CBRE has been selected as the exclusive marketing agent for the sale of Hotel Clover at 7 Hongkong Street and a commercial building at 36 Hongkong Street. These properties are being offered at guide prices of $27 million and $22.6 million respectively.
Sitting on a 1,701 sq ft plot with a 4.2 plot ratio under the latest Master Plan, the six-storey boutique hotel consists of 27 rooms and has a total floor area of 7,142 sq ft. The remaining land tenure for this 99-year leasehold site is approximately 89 years. At $3,780 psf, the price is attractive considering the potential for future rental upside and capital appreciation.
The five-storey commercial building at 36 Hongkong Street sits on a 1,733 sq ft plot with a 4.2 plot ratio under the Master Plan. The building has a total floor area of 7,279 sq ft and is fully leased to a bridal shop on the ground floor and offices on the upper floors. The guide price of $3,105 psf is also attractive for the potential rental upside and capital appreciation. Similarly, the 99-year leasehold site has a remaining land tenure of 93 years, making it an appealing investment opportunity.
One of the main advantages of these properties is their relatively long remaining land tenures, compared to many other 99-year leasehold properties in the CBD area. This makes them an ideal choice for owner-occupiers looking for a flagship asset with naming rights for their exclusive operations. Additionally, as both properties are classified as hotel and commercial properties, foreigners and companies are eligible to purchase them without incurring Additional Buyer’s Stamp Duty (ABSD) or Seller’s Stamp Duty (SSD).
Selecting the perfect location is a fundamental aspect of real estate investment, and this holds especially true in Singapore. Condos situated in central areas or near essential amenities, such as schools, shopping malls, and public transportation hubs, have a higher chance of appreciating in value. In coveted locations like Orchard Road, Marina Bay, and the Central Business District (CBD), property values have consistently shown growth. In addition, the proximity of these condos to reputable schools and educational institutions makes them even more attractive for families, further increasing their investment potential. With the recent surge in the number of new condo launches, the market in these prime areas is expected to continue flourishing.

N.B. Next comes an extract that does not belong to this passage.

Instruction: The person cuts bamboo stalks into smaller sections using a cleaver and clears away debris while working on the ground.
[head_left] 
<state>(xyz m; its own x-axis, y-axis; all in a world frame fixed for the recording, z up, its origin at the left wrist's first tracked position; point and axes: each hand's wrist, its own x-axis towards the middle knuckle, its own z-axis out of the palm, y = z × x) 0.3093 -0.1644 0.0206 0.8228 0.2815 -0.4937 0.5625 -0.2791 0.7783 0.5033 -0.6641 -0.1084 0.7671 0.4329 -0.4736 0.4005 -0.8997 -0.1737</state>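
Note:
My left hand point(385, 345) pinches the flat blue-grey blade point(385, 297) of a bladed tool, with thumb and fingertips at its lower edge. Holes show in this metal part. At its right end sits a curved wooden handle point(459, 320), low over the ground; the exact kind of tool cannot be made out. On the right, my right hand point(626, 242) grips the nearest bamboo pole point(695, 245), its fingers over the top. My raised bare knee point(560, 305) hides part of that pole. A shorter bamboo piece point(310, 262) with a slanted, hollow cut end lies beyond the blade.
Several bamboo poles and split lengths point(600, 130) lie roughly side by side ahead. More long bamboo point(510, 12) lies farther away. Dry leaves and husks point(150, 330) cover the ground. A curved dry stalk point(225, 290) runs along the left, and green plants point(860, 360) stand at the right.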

Strategically located in Clarke Quay, a popular riverfront lifestyle precinct, both properties are in close proximity to Clarke Quay MRT Station, providing easy access to public transportation. The area also boasts a wide range of amenities, such as renowned restaurants, bars, boutique hotels, and fitness studios. Moreover, with the completion of the $62 million asset enhancement initiative at CQ@Clarke Quay and the upcoming large-scale developments at Canninghill Piers and Union Square, the vibrancy of the area is expected to increase, providing potential for future rental upsides and capital appreciation in the medium to long term.
Interested parties can participate in an expression of interest exercise that closes on March 26. These properties present an excellent opportunity for investors and owner-occupiers alike, looking for a high-quality asset at attractive prices in the bustling Clarke Quay area.